――物語の結果すべてを決める絶対権力を握った存在、つまり神でもある小説家は、いかにして贖罪を達成できるのだろうか?
――『贖罪』
5月の頭。
ゴールデンウィークの後半である。
近所のエロいカフェで、白目をむいて、薄いアイスラテをすすっている。オープンカフェで仕事するにはちょうどいい季節で、ほどよくあったかく、周りに人気がなく、それにしても今年もこの店のアイスラテは水っぽいなー、もぅっ……。
ストローでかき回しながら仕事用のノートに目を落としたら、ふっと、去年のいまごろもこの同じ店で(席はちょっとちがうけど)白目をむいてこれを飲んでたな、と思いだした。
去年のゴールデンウィーク、『私の男』の最終回を書き終えてここでグッタリしてたんだった……。
あれからようやく一年かぁ、と遠い目になる。
ずいぶんばたばたした一年だったけど、ようやくまた、篭ってひたすら小説を書く、といういつも通りの生活にもどれたのでほっとしている。家で小説を書いてる毎日が、たいへんだけど、ほんとうに楽しい。

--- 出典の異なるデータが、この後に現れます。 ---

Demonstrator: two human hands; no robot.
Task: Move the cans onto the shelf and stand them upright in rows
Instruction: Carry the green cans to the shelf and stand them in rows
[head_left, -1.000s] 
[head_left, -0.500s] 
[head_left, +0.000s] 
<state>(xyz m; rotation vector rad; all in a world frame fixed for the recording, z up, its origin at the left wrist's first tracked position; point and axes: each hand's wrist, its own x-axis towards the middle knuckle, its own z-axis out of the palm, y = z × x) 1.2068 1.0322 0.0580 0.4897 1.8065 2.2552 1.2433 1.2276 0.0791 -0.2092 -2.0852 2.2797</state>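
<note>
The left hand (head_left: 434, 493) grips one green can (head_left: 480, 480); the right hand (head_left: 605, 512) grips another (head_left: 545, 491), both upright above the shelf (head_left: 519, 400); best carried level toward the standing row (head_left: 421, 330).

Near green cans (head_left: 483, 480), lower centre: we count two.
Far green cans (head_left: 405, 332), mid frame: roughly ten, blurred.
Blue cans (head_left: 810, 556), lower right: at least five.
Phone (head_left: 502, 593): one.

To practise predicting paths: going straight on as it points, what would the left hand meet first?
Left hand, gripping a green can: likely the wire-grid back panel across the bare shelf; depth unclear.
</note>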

4月9日からずっと篭りきりだけど、そういえば月末に一回だけ、新刊『荒野』のポスターの写真を撮るので外に出かけた。着物を着るシーンがよく出てくる本なので、「そういえば、祖母と母が買った着物が3枚あって、あと1枚、着てないのが残ってる(〈トップランナー〉と授賞式で着た)」「じゃあそれを送ってもらいましょうか」という話になった。さっそく実家に連絡すると、
母「じゃ、着物2枚と、どれを合わせるかは趣味もあるから、帯は4本ぐらい送るわね」
わたし「うん。えっ、着物2枚?(ふ、増えてる……?)」
祖母と母が、着物を買い続けてるような気がしてものすごくドキドキした。と、しばらくして文春の担当S藤女史から連絡があり、
S藤「お着物、会社に届きました〜。着物4枚と、帯が6本。いまこっちで選んでます〜」
わたし「はい。えーっ、4枚!?(増えてる!)」
ポケットの中のビスケットみたいに、着物が増え続けている。ものすごくドキドキしながら実家に聞いてみると、「むかし一回だけ着たのもついでに入れといた」と言われたので、ホッと胸を撫で下ろす。結局、40年近く前に祖母が母に買ったけど一回しか着てないやつを着て、ポスターの写真を撮った……と、いうような騒ぎがあった。